__PROMPT__: Leaving out the images, reproduce every line of the data that follows exactly.

__INFORMATION PROVIDED__:
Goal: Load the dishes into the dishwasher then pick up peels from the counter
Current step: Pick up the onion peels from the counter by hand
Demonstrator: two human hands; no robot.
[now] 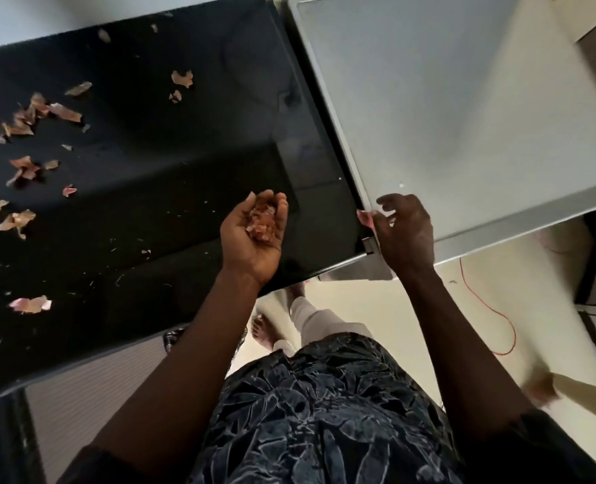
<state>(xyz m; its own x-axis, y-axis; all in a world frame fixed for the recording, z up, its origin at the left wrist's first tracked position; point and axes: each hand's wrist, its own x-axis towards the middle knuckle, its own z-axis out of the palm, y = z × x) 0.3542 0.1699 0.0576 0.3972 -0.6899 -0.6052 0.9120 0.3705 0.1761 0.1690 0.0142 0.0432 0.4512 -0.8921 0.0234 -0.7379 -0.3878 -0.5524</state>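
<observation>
"Head view is live. Report both hands, left first."

"I read the left hand [254, 235] palm up above the near right part of the black counter [150, 211]. Its fingers are pressed together and curled into a cup, and a heap of peels [263, 221] lies in the palm. The right hand [406, 232] is at the counter's near right corner, where the counter meets a grey flat-topped unit [464, 117]. Its thumb and forefinger pinch one pink peel [364, 218]. The other fingers are loosely curled and spread apart."

"Confirmed. Location of the remaining peels?"

"I see loose peels [59, 111] on the counter's left half, well apart from both hands:
1. a cluster [27, 117] at far left;
2. a second group [24, 169] nearer the front;
3. two pieces [15, 220] close to the left edge;
4. one pale pink piece [31, 304] nearest the front edge;
5. a pair [182, 80] toward the back centre.
Fine crumbs dot the surface between them."

"And the grey unit?"

"I cannot tell whether it is the dishwasher. Its top is flat with a raised rim, and it touches the counter's right edge. Below both I see a pale floor [377, 302], a red cord [499, 326] lying on it, and a dark patterned garment [324, 413]."
</observation>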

__TASK RESPONSE__:
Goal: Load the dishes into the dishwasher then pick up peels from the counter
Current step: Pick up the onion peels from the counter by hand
Demonstrator: two human hands; no robot.
[now] 
<state>(xyz m; its own x-axis, y-axis; all in a world frame fixed for the recording, z up, its origin at the left wrist's first tracked position; point and axes: each hand's wrist, its own x-axis towards the middle knuckle, its own z-axis out of the palm, y = z × x) 0.3542 0.1699 0.0576 0.3972 -0.6899 -0.6052 0.9120 0.3705 0.1761 0.1690 0.0142 0.0432 0.4512 -0.8921 0.0234 -0.7379 -0.3878 -0.5524</state>
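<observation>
"Head view is live. Report both hands, left first."

"I read the left hand [254, 235] palm up above the near right part of the black counter [150, 211]. Its fingers are pressed together and curled into a cup, and a heap of peels [263, 221] lies in the palm. The right hand [406, 232] is at the counter's near right corner, where the counter meets a grey flat-topped unit [464, 117]. Its thumb and forefinger pinch one pink peel [364, 218]. The other fingers are loosely curled and spread apart."

"Confirmed. Location of the remaining peels?"

"I see loose peels [59, 111] on the counter's left half, well apart from both hands:
1. a cluster [27, 117] at far left;
2. a second group [24, 169] nearer the front;
3. two pieces [15, 220] close to the left edge;
4. one pale pink piece [31, 304] nearest the front edge;
5. a pair [182, 80] toward the back centre.
Fine crumbs dot the surface between them."

"And the grey unit?"

"I cannot tell whether it is the dishwasher. Its top is flat with a raised rim, and it touches the counter's right edge. Below both I see a pale floor [377, 302], a red cord [499, 326] lying on it, and a dark patterned garment [324, 413]."
</observation>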

The required output is complete.